2A Prong 2: This judicial exception is not integrated into a practical application. A backbone network, a plurality of autoencoders as many of which are provided as the number of classes to be classified of the input data are field of use or technological environment (MPEP 2106.05(h)).
2B: The claim(s) does/do not include additional elements that are sufficient to amount to significantly more than the judicial exception. A backbone network, a plurality of autoencoders as many of which are provided as the number of classes to be classified of the input data are field of use or technological environment (MPEP 2106.05(h)). 

Claim 6 is a method claim having similar limitation to the apparatus claim 1. Therefore, it is rejected under the same rationale as the claim 1 above.

Regarding claim 2, the limitation of the autoencoder includes: an encoder learned so as to receive the one or more feature values and output different encoding values according to whether the labeled class is identical to the target class and a decoder learned so as to receive the encoding value and output the same value as the feature value input to the encoder are mere data gathering (MPEP 2106.05(g)), as the limitation recites a process of receiving input data.
This judicial exception is not integrated into a practical application. The claim(s) does/do not include additional elements that are sufficient to amount to significantly more than the judicial exception.

Claim 7 is a method claim having similar limitation to the apparatus claim 2. Therefore, it is rejected under the same rationale as the claim 2 above.

Regarding claim 3, the limitation of an absolute value of the encoding value approaches zero when the labeled class is identical to the target class and so that the absolute value of the encoding value becomes farther from zero when the labeled class is different from the target class is a mental process, as the limitation merely recites the result of calculation having larger value if the classification result is further from the target class, which can be done with the aid of pen and paper. The limitation also amounts to mathematical process, as the limitation also recites the calculation process.
This judicial exception is not integrated into a practical application. The claim(s) does/do not include additional elements that are sufficient to amount to significantly more than the judicial exception. The encoder is learned is a field of use or technological environment (MPEP 2106.05(h)).

Claim 8 is a method claim having similar limitation to the apparatus claim 3. Therefore, it is rejected under the same rationale as the claim 3 above.

Regarding claim 4, the limitation of wherein, when the labeled class is not present in the input data, the algorithm is learned so that marginal entropy loss of encoding values output from the plurality of encoders is minimized is a mental process, as it amounts to observing and judging if the class exists, and then learning.
This judicial exception is not integrated into a practical application. The claim(s) does/do not include additional elements that are sufficient to amount to significantly more than the judicial exception.

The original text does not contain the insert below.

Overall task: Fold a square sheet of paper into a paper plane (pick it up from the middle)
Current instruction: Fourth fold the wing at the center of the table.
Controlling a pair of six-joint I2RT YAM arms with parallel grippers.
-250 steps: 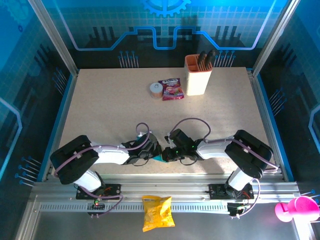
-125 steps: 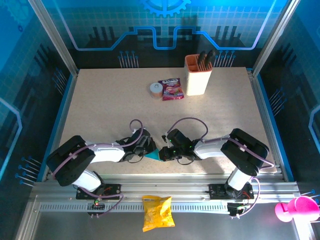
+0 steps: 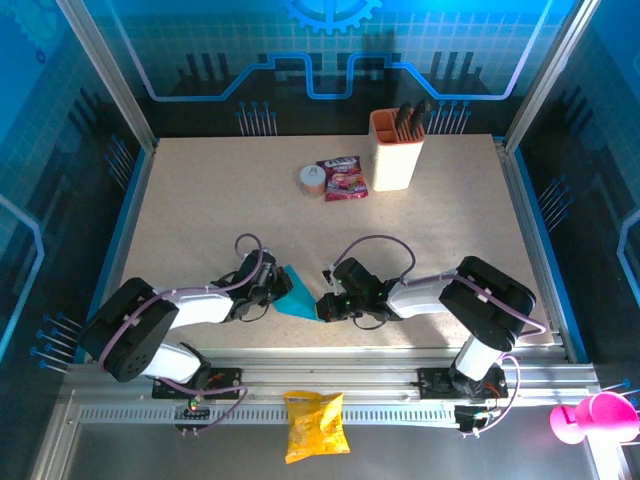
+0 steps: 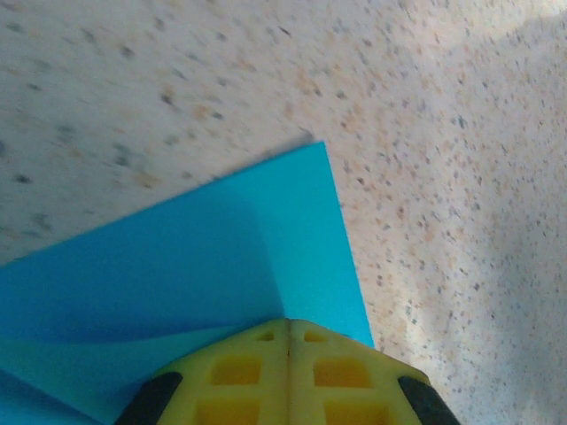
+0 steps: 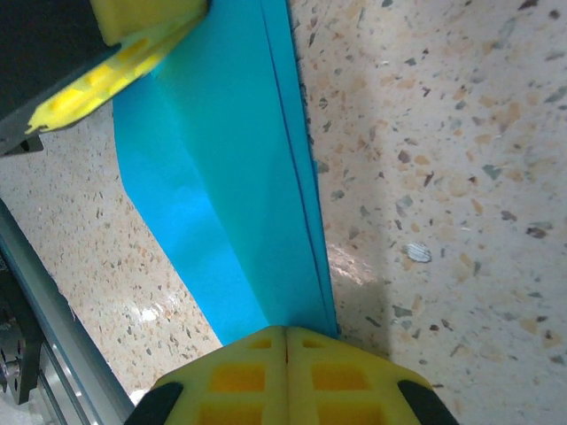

A plurality of encoders provided in each of the plurality of autoencoders are learned is a field of use or technological environment (MPEP 2106.05(h)).

Claim 9 is a method claim having similar limitation to the apparatus claim 4. Therefore, it is rejected under the same rationale as the claim 4 above.

Regarding claim 5, the limitation of further comprising a predictor configured to, when test data is input, compare sizes of encoding values output and determine a target class corresponding to a smallest encoding value as a class to which the test data belongs as a result of the comparison is a mental process, as it merely recites inputting data and comparing sizes of the outputs.
This judicial exception is not integrated into a practical application. The claim(s) does/do not include additional elements that are sufficient to amount to significantly more than the judicial exception. The backbone network and plurality of encoders provided in each of the plurality of autoencoders are field of use or technological environment (MPEP 2106.05(h)).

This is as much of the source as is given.